Coke Blak: Today We Mourn a Coffee-Flavored Cola Drink
Reason #1 your coffee drink won't sell: Even in Seattle people don't care for it.
Coca-Cola in 2006 ceased production of Vanilla Coke, which I thought was OK, and launched two products in its place: Coca-Cola Black Cherry Vanilla and Coke Blak. Both of these are going off the market this year. I picked up a four-pack of Coke Blak for $4 at my local grocery store expecting to sell it on eBay for a lot more in 2016. (Think I'm crazy? Look at how much people are paying for Crystal Pepsi memorabilia. After Coke Blak gets mocked on VH-1's I Love the '00s, I'm going to be rich.)
I like Coca-Cola. I like coffee. Plenty of people share these two qualities. There are even a couple of espresso sodas that have been on the market for a while already: Bibicaffè (since 1930) and Manhattan Special (since 1895). So why did Coke Blak instead go the way of coffee-flavored Pepsi Kona?
The Name
You know a product name is bad when you have to tell people how it's pronounced. Just like the grape-flavored Grapple (say "Grape-L," not "grapple"), Coke Blak had a pronunciation guide right on its label: its official name was "Coca-Cola Blāk." As anyone who went to elementary school knows, ā is a long A, like in "pay" or "flavor." Was this beverage supposed to be "Coca-Cola Blake?" A better symbol might have been "Coca-Cola Blăk" with the breve accent we were taught to show a short A, or perhaps the IPA-compliant "Coca-Cola Blæk." (The latter looks too much like "Coca-Cola Bleak," a good sign of things to come.)
Long story short: it should have been "Coca-Cola Blak," or "Coca-Cola Black," or what about just "Coca-Cola Coffee"?
The Packaging
Normally when Coke launches a beverage, they put it out in 20-ounce bottles first, then they add cans and 2-liter bottles later. Coke Blak was supposed to be some kind of premium product, so they made it available only in 8-ounce bottles -- and they restricted people to buying them one or four at a time. This is not altogether crazy: after all, what is a cold coffee drink besides an energy drink in disguise, and energy drinks are usually sold in four-packs of small containers.

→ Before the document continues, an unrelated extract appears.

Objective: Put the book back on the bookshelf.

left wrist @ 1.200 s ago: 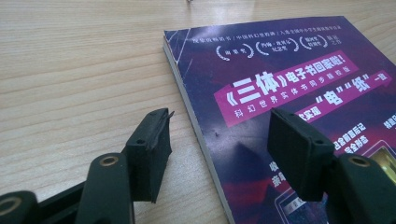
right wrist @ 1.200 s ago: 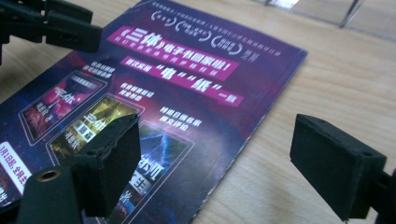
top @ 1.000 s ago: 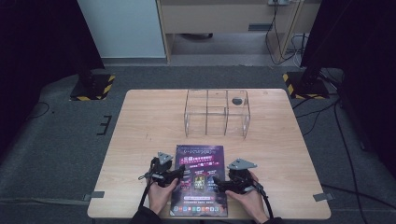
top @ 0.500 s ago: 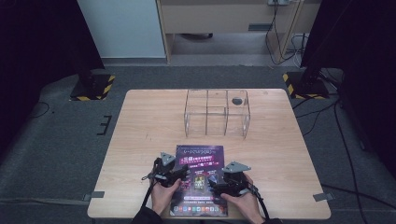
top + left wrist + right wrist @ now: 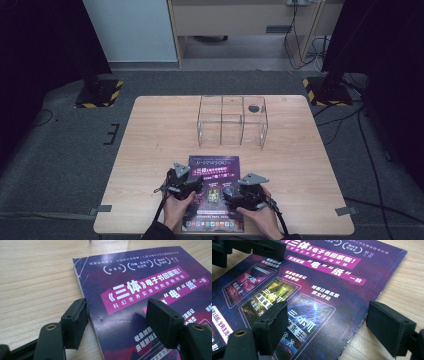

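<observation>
1. The room is dim, with grey carpet and black stands around a pale wooden worktop [image 5: 150, 150]. A clear acrylic organizer [image 5: 232, 121] stands toward its far side.
2. A purple magazine [image 5: 214, 192] lies flat and closed at the near edge of the worktop, between my 2 hands, well apart from the organizer.
3. My left claw [image 5: 117, 315] sits low at the magazine's left edge. Its jaws are apart and have just been opening. 1 pad rests on the bare wood just beside the edge, the other over the cover, so the edge lies between them but is not pinched.
4. My right claw [image 5: 342, 327] straddles the right edge the same way, jaws apart, 1 pad over the printed cover, the other over the wood. Nothing is clamped.
5. I judge the magazine light, thin and floppy, with a glossy cover that will likely slip under hard pads. Taken by 1 edge only, it should sag.
6. The sound hold would be the bound edge at my left claw, where the pages are stacked and stiffest. The right edge looks loose, so pinching there may catch only the cover sheet.
7. It lies flush on the wood, so a pad must get under an edge first.
</observation>
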Tool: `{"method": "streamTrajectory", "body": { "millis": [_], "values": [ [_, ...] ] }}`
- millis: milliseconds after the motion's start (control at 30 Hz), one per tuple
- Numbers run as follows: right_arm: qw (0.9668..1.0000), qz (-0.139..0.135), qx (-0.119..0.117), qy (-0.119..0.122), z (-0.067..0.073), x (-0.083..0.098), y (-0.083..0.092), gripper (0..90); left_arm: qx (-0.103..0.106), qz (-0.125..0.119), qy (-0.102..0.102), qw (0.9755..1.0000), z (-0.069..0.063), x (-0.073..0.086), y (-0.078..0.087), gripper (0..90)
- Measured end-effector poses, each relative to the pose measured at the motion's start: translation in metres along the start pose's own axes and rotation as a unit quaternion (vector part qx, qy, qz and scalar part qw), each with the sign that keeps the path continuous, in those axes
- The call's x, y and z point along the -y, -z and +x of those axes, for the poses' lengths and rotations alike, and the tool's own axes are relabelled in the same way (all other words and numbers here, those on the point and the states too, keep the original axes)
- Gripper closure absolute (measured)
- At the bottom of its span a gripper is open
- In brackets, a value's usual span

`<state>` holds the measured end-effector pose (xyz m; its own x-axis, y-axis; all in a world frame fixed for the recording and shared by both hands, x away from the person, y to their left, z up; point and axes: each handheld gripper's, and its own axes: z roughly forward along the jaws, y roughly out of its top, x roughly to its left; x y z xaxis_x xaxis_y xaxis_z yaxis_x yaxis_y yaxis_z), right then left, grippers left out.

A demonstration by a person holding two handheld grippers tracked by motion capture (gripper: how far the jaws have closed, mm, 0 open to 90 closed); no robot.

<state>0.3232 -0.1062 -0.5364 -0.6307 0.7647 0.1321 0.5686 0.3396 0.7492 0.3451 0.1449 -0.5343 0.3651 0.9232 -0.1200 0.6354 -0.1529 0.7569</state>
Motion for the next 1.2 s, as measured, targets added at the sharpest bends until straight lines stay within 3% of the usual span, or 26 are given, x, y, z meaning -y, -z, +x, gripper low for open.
{"method": "streamTrajectory", "body": {
  "millis": [167,367,467,633,800,1000,1200],
  "values": [
    [1.0,0.0,0.001,-0.002,0.001,0.0,0.0,17.2,0.003,-0.006,0.022,0.9997,0.001,0.0,0.0,35.2],
    [1.0,-0.001,-0.001,-0.003,0.0,0.0,0.0,17.2,0.004,-0.005,0.017,0.9998,0.001,0.001,0.001,35.0],
    [1.0,-0.001,-0.002,-0.005,0.0,0.0,0.0,17.2,0.0,-0.006,0.021,0.9998,0.003,0.001,0.002,41.1],
    [0.9999,-0.004,-0.004,-0.012,0.0,0.0,0.0,17.2,0.014,-0.017,0.059,0.998,0.009,0.003,0.003,47.0],
    [0.9997,-0.008,-0.009,-0.021,-0.003,0.0,0.0,17.3,0.02,-0.02,0.071,0.9971,0.011,0.004,0.005,47.5],
    [0.9995,-0.01,-0.009,-0.028,-0.004,0.0,0.001,17.3,0.043,-0.022,0.095,0.9942,0.015,0.007,0.007,48.0],
    [0.9992,-0.013,-0.012,-0.034,-0.007,0.0,0.001,17.4,0.057,-0.029,0.1,0.9929,0.016,0.009,0.01,48.3]
  ]
}}
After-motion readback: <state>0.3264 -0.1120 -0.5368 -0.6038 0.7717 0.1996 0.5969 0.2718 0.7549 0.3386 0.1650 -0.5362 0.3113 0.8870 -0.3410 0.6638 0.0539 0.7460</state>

Energy drinks are not, however, usually sold in glass bottles. People who drink them are too EXTREME to risk skin lacerations from broken bottles after they do a faceplant off their BMX bike. Glass bottles are classy, a throwback to an era so simple that eight ounces of Coke was considered "one serving." If that wasn't bad enough, Coke put a giant screw-cap on the top! I have to imagine that someone ordered millions of black bottle caps assuming that this new product would be sold in 20-ounce plastic bottles, and that someone else decided to just use them on top of otherwise classic glass bottles. The result is a pleasing shape made ludicrously ugly by one feature, like a Barbie doll wearing an oversized helmet for no good reason.
The Price
How much would you be willing to pay for eight ounces of diet cola mixed with "coffee essence"? Would you believe $2.29?
My local grocery store had individual bottles of Coke Blak marked down from $2.29 to $1.09 today, and even after a 52% discount there were plenty on the shelf. My four-pack was $3.99, marked down from an ungodly $8.99. (That was a 17-cent discount if you buy four bottles at once, by the way.) There were other cold coffee drinks elsewhere on the shelves, most of which actually contained a significant amount of coffee, for less -- certainly less per ounce. In Seattle you can get bottled Frappuccino drinks, Tully's competing bottled Bellaccino drinks, and occasionally the espresso soda Bibicaffè. At my supermarket they all cost less than $2.29 for eight ounces worth.
$2.29 buys you a lot of coffee. Starbucks, McDonald's, Dunkin' Donuts, and pretty much any other shop will sell you more than eight ounces of coffee for less than that much -- hot or cold, your choice. At some shops you could get a small cup of coffee and a can of Diet Coke for less than $2.29 combined. Mix to your taste.
The Taste
Let's not mince words: Coke Blak tasted awful. Not available in regular or diet versions, the beverage contained both high fructose corn syrup (HFCS) and the artificial sweetener aspartame. As a premium product, you would think that Coke would have used cane sugar as they did with the original French version, which reportedly tasted much better than its American counterpart. I don't like artificial sweeteners, so having them forced upon me made this bad-tasting beverage even worse with the characteristic aftertaste of aspartame. The cola flavor overpowered the coffee flavor so much that you would have to remind people that there was supposed to be "coffee essence" in it. It was one of those situations where a product smells much better than it tastes -- that's often true of coffee itself, by the way.
Farewell, Coke Blak. It was nice knowing you. Maybe you'll make me some money on eBay in a decade.